Une polémique autour de la pâte à tartiner Marmite, une institution au Royaume-Uni, illustre les craintes de hausses de prix pour les consommateurs britanniques, victimes de la chute de la livre depuis le Brexit.
Omniprésent dans le débat politique et économique, le vote pour le Brexit vient de faire une arrivée remarquée dans les assiettes. Ou plutôt sur les tartines: car la chute de la livre, nourrie par les craintes d'un "Brexit dur", a un effet inattendu, avec la disparition de la fameuse Marmite du site internet du géant des supermarchés Tesco (LON:TSCO).
Sur son site de vente en ligne apparaît désormais la mention "ce produit n'est actuellement plus disponible" sous les célèbres pots jaune et rouge de Marmite, une pâte noire au goût amer et salé fabriquée à partir de levure de bière.
Dans un magasin Tesco au cœur de la City de Londres, la Marmite était également absente des rayons avec une étiquette d'excuse du magasin.
Véritable icône au Royaume-Uni, la Marmite, qui se déguste à tout moment de la journée sur des toasts ou comme base pour des sandwichs, sauces ou bouillons, est l'un des sujets qui divisent le pays. La marque elle-même en joue, avec son slogan "Marmite, tu l'aimes ou tu la détestes".
Cette polémique a d'ailleurs fait réagir jusque dans les rangs politiques.
Le député conservateur Gerald Howarth a estimé dans le Daily Telegraph qu' Unilever (LON:ULVR), qui fabrique la Marmite, utilise "la baisse de la livre pour exploiter le consommateur". Pour le leader du Parti Libéral-Démocrate Tim Farron, "le chaos autour du Brexit touche désormais nos rayons de supermarché".
Le plongeon de la livre commence à déstabiliser l'économie, la devise ayant atteint récemment un plus bas en 31 ans face au dollar et 7 ans face à l'euro.
Car si la Marmite est Made in Britain, elle est détenue par le géant néerlandais de l'agroalimentaire Unilever.
Or, les revenus tirés de cette pâte au Royaume-Uni sont mécaniquement diminués lorsqu'il les convertit en euros, à cause de la dépréciation de la livre. Pour compenser, le groupe néerlandais a décidé selon la presse d'augmenter de 10% le prix des Marmite facturées à Tesco, mais ce dernier a refusé et préféré arrêter de lui en acheter - au risque de ne plus pouvoir les proposer à ses clients.
- Guerre des prix -
"Certains produits d'Unilever ne sont plus disponibles.
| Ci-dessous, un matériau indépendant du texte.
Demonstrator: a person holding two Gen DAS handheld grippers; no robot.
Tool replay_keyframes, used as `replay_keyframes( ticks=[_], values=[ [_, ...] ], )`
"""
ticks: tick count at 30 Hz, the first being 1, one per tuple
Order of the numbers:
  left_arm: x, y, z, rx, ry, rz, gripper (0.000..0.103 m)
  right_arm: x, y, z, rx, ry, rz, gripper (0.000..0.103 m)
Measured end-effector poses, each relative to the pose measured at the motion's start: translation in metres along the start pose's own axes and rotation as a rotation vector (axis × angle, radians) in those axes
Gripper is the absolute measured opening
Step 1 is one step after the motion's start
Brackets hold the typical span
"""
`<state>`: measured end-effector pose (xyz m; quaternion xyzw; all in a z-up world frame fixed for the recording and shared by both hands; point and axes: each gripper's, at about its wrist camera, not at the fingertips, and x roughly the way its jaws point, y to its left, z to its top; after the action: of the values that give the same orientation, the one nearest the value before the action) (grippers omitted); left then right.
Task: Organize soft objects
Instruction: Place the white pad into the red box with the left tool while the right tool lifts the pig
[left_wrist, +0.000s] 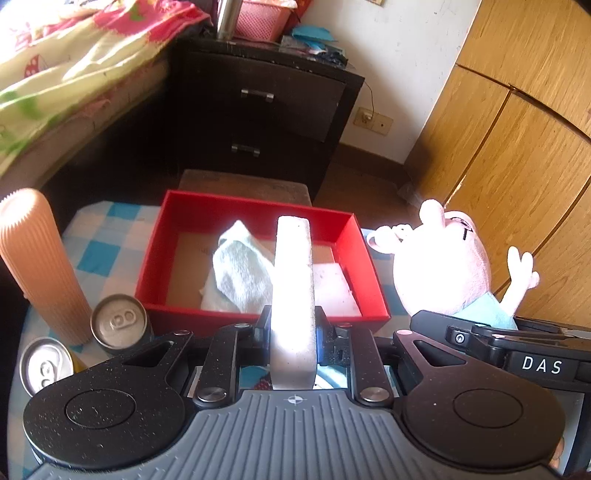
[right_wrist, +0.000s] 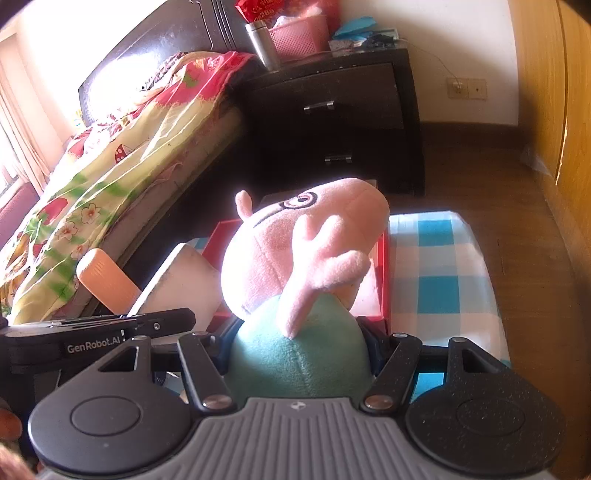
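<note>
A towel (left_wrist: 236, 269) already lies in the red box (left_wrist: 177, 206), while the left claw (left_wrist: 293, 332) pinches a sponge (left_wrist: 293, 280) and the right claw (right_wrist: 299, 354) pinches a plush pig (right_wrist: 295, 251), both seemingly still to go in.

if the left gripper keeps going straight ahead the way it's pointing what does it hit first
Probably the red box. The left gripper, shut on a white sponge, points into it, so the sponge tip would likely meet the towel or the box floor first; depth is unclear.
</note>
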<state>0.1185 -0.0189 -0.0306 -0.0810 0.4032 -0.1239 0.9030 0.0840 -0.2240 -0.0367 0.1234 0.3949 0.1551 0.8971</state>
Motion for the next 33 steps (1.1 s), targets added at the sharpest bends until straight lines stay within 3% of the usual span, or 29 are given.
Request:
replay_keyframes(
  ticks=[33],
  values=[
    [0.001, -0.01, 0.041, 0.002, -0.152, 0.073, 0.02, 0.006, 0.015, 0.037, 0.014, -0.141, 0.025, 0.043]
  ],
)
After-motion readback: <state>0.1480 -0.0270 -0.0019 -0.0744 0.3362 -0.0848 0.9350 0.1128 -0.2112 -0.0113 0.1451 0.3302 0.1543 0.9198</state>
Nous espérons résoudre le problème rapidement", a déclaré le distributeur britannique.
D'autres produits du groupe anglo-néerlandais, comme la glace Ben & Jerry's, ont disparu du site de Tesco.
De même, la chaîne SuperValu en Irlande a indiqué avoir des problèmes d'approvisionnement sur certains produits en raison d'une mésentente sur les prix avec Unilever.
"Le Brexit est le facteur déclenchant" et "il est probable que d'autres sociétés (...) comme Nestlé et Ferrero vont suivre le mouvement", explique Pinar Hosafci, analyste au cabinet Euromonitor International.
Mais il est confiant dans le fait qu'Unilever et Tesco vont finir par s'entendre, car dans le cas contraire le premier perdrait un débouché énorme tandis que le second y laisserait des parts de marché.
Le directeur financier d'Unilever, Graeme Pitkethly, a d'ailleurs expliqué être "confiant dans le fait que ce problème sera résolu assez rapidement".
Pour l'heure, "la bataille Tesco-Unilever est un symptôme d'une guerre des prix féroce", note Neil Wilson, analyste chez ETX Capital.
Tesco évolue dans un secteur extrêmement concurrentiel au Royaume-Uni où les chaînes traditionnelles de supermarchés doivent composer avec la montée en puissance des enseignes allemandes de maxi-discompte Aldi et Lidl.
De son côté, la British Retail Consortium, la fédération professionnelle de la grande distribution, a lancé un appel au gouvernement cette semaine, en soulignant que le secteur était le plus grand importateur du Royaume-Uni et que la pression sur les coût, liée à la baisse de la livre, "pourrait signifier des prix plus élevés dans les magasins".
De même, la fédération des stations-services a prévenu que le prix de l'essence à la pompe risquait d'augmenter d'ici à la fin du mois de 4 à 5 pence par litre (autour de 5 centimes d'euro).